Venting.
I normally try to keep my personal life to myself. I don't like venting because it seems like no one has answers but I'm a just post some of my thoughts and see what y'all think. Idk. If you relate.. Comment...
Sometimes I wake up feeling okay then sometimes I wake up like what the fuck is the plan today? Filling out billions of applications and submitting this saaame fucking resume only to hear "we will be in touch." No the fuck you won't, who you think you fooling with that line? Then I got my music and I know I'm hot and I know I have what it takes to "make it" but in the back of my mind I know that shit ain't promised. So many fucking folks who produce, rap, sing, blah blah blah.. When do I stop "dreaming" and face reality that it just might not happen. Every time I put my head down in my hands from frustration, I see the stop sign on my forearm that reads "Never Stop Dreamin."
When I was growing up, I always wanted to be a grown up.

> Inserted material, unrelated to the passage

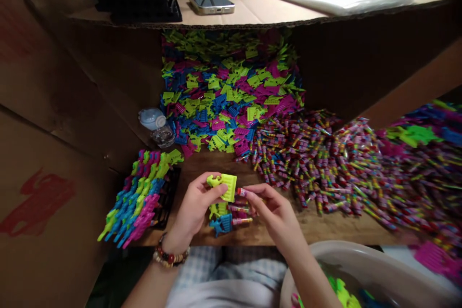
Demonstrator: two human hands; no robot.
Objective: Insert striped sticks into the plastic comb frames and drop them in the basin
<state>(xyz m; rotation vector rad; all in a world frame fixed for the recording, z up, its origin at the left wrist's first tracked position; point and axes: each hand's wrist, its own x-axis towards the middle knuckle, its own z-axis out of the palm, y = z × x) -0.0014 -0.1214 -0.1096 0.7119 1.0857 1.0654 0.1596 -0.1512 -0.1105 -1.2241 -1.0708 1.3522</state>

I wish my mom slapped me every time I said that. No one told me that life was fucked up lol. No one warned me of all the problems and worries that comes along with being an "adult." Shit slowly but surely caught up to my ass and hit me like a fucking freight train and I was looking around like daaamn, why wasn't I warned about this? I seen my mom stressed and depressed at times growing up but she never told me what was wrong.. She made things work for the better and that's what lets me know that I'll be aight if I just work hard at it but.. Damn, I would have liked a warning that life is a bitch! I heard that growing up but shit, I didn't give a fuck cause I ain't know what they meant. The only time life was a bitch for me growing up was when I couldn't go outside and play with my friends.
Life always throw certain shit at you just to see how you handle it and if it breaks you, it breaks you.. If it makes you stronger then you get stronger.. My only problem is, I always think about why shit happened the way it did rather I'm stronger or weaker. That's one of my faults but no matter how much i try to change it.. I think about it. I want nothing but to live comfortably with a woman who can keep me smiling. I want to write and make music that uplift spirits and to let them know simply, you aren't alone. I don't need the gliss and glamour, I never been a show off mainly because I never had shit so I know how to appreciate shit that I do get. I learned that some moves I make will not be liked by certain people and that's only acceptable because, hell, that's life. People won't always like the things you do but if it makes sense at the end of the day, they will respect you for it. If not you can't do nothing but keep it moving.
I'm not going crazy, my mind just racing. Its more venting just didn't want yall to think I'm on some other shit. But yall feel where I'm coming from though? Aw fuck it. Niggas never want to admit that life ain't going the way they want.. I've realized that haha. O wells. I'm alone with this one. Peaace!